A ship transiting the Panama Canal
Zscout370 et al. / Public domain - via Wikimedia Commons

Panama is the slender land bridge between North and South America, and its defining feature is the canal that slices through it, linking the Atlantic and Pacific and funneling a vast share of world trade. Around 4.6 million people live in a country that is part tropical crossroads, part global shipping and financial hub. Skyscrapers crowd Panama City's skyline while the Darien jungle remains one of the most impenetrable wildernesses in the Americas. Few small nations sit so squarely at the center of global commerce.

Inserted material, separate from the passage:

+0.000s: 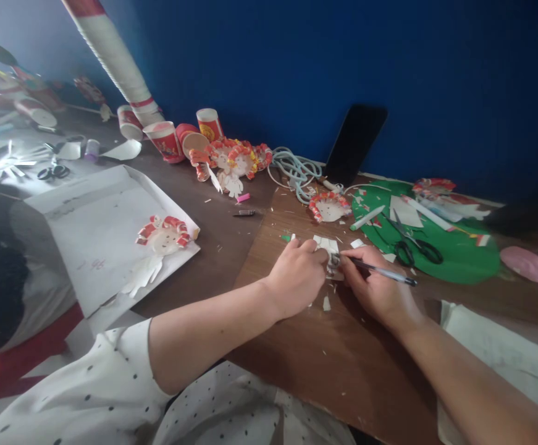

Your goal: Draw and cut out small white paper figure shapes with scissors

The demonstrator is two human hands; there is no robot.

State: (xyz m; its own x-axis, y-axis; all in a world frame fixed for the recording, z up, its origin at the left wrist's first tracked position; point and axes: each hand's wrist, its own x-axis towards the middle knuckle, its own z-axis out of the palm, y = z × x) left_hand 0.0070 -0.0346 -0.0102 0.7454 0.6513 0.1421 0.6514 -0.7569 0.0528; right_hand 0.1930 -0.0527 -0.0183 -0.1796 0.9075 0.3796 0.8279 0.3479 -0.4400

A spine of mountains runs the length of the country, rising to Volcan Baru at 3,475 meters, the only spot from which both oceans can be glimpsed on a clear day. Dense rainforest cloaks much of the territory, including the roadless Darien Gap on the Colombian border. Hundreds of islands fringe both coasts, among them the San Blas archipelago of the Indigenous Guna. The climate is hot, humid, and tropical year-round.

Part of Colombia until a US-backed secession in 1903 cleared the way for the canal, Panama regained full control of the waterway in 1999. The canal, expanded in 2016, anchors an economy also built on banking, logistics, and a free-trade zone. Biodiversity, the migration crisis funneling through the Darien, and water supply for the canal define contemporary concerns.